■ Work item
Give back exactly the lines of the entries below from the line with "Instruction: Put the" to the line with "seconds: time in", inclusive, and only those.

■ Extracted information

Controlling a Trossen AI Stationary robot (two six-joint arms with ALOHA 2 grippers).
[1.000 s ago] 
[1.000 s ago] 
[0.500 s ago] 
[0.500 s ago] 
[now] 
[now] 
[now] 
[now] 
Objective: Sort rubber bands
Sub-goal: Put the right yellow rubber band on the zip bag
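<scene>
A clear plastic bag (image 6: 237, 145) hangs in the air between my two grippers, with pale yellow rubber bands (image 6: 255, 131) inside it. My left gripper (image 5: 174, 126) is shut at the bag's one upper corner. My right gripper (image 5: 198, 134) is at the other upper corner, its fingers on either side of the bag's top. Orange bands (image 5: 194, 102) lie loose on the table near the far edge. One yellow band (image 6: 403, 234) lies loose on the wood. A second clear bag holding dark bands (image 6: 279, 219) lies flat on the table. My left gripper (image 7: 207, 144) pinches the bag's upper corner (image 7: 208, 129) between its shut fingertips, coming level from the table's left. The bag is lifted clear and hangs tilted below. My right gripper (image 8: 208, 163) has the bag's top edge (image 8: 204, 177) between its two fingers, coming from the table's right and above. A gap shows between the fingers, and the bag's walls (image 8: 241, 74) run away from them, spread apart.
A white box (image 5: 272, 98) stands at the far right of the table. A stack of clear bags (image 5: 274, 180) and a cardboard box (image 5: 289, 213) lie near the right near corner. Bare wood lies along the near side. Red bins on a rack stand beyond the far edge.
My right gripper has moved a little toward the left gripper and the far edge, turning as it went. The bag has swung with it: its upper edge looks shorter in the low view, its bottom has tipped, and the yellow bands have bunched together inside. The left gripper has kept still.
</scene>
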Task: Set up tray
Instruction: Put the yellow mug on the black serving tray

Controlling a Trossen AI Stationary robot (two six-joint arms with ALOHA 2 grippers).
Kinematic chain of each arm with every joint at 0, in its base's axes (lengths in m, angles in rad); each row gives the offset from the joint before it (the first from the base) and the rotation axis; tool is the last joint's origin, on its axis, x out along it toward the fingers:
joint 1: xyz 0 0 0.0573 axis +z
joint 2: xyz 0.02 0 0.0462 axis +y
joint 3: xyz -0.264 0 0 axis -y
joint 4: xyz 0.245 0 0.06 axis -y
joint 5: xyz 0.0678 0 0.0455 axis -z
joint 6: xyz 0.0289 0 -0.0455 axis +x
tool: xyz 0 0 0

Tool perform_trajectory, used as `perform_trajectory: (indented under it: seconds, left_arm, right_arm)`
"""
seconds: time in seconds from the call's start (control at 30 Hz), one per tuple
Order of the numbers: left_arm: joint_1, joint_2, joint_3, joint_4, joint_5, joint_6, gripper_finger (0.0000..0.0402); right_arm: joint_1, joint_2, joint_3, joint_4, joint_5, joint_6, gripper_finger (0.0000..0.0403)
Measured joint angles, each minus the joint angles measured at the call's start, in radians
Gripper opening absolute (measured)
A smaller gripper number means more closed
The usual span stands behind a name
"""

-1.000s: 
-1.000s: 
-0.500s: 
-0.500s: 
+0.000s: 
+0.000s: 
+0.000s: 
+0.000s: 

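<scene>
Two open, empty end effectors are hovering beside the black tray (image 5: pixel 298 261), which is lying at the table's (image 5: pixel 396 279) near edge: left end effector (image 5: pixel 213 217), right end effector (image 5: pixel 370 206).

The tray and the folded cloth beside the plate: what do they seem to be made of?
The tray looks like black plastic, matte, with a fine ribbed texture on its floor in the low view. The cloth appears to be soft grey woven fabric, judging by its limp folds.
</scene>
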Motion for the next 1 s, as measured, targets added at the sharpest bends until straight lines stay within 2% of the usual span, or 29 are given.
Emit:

■ Solution to the exercise
Instruction: Put the yellow mug on the black serving tray

Controlling a Trossen AI Stationary robot (two six-joint arms with ALOHA 2 grippers).
Kinematic chain of each arm with every joint at 0, in its base's axes (lengths in m, angles in rad); each row gives the offset from the joint before it (the first from the base) and the rotation axis; tool is the last joint's origin, on its axis, x out along it toward the fingers:
joint 1: xyz 0 0 0.0573 axis +z
joint 2: xyz 0.02 0 0.0462 axis +y
joint 3: xyz -0.264 0 0 axis -y
joint 4: xyz 0.245 0 0.06 axis -y
joint 5: xyz 0.0678 0 0.0455 axis -z
joint 6: xyz 0.0289 0 -0.0455 axis +x
tool: xyz 0 0 0

Tool perform_trajectory, used as `perform_trajectory: (indented under it: seconds, left_arm, right_arm)`
"""
seconds: time in seconds from the call's start (control at 30 Hz), one per tuple

This completes the output for the exercise.